┌─ Recorded information
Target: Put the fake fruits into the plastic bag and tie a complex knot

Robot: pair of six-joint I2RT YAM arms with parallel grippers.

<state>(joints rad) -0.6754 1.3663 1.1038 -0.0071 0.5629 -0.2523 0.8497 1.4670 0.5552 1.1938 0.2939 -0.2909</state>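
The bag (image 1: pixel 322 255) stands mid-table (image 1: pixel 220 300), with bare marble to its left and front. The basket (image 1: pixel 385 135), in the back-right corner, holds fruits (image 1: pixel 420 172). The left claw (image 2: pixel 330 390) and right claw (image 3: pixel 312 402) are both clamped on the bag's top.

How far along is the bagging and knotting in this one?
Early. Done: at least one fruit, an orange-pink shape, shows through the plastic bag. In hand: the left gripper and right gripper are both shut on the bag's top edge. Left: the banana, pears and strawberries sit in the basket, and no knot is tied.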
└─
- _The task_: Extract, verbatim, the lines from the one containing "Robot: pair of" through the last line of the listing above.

- _Result_:
Robot: pair of six-joint I2RT YAM arms with parallel grippers.

<state>(joints rad) -0.6754 1.3663 1.1038 -0.0071 0.5629 -0.2523 0.8497 1.4670 0.5552 1.1938 0.2939 -0.2909</state>
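The bag (image 1: pixel 322 255) stands mid-table (image 1: pixel 220 300), with bare marble to its left and front. The basket (image 1: pixel 385 135), in the back-right corner, holds fruits (image 1: pixel 420 172). The left claw (image 2: pixel 330 390) and right claw (image 3: pixel 312 402) are both clamped on the bag's top.

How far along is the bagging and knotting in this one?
Early. Done: at least one fruit, an orange-pink shape, shows through the plastic bag. In hand: the left gripper and right gripper are both shut on the bag's top edge. Left: the banana, pears and strawberries sit in the basket, and no knot is tied.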

That is the complete answer to the exercise.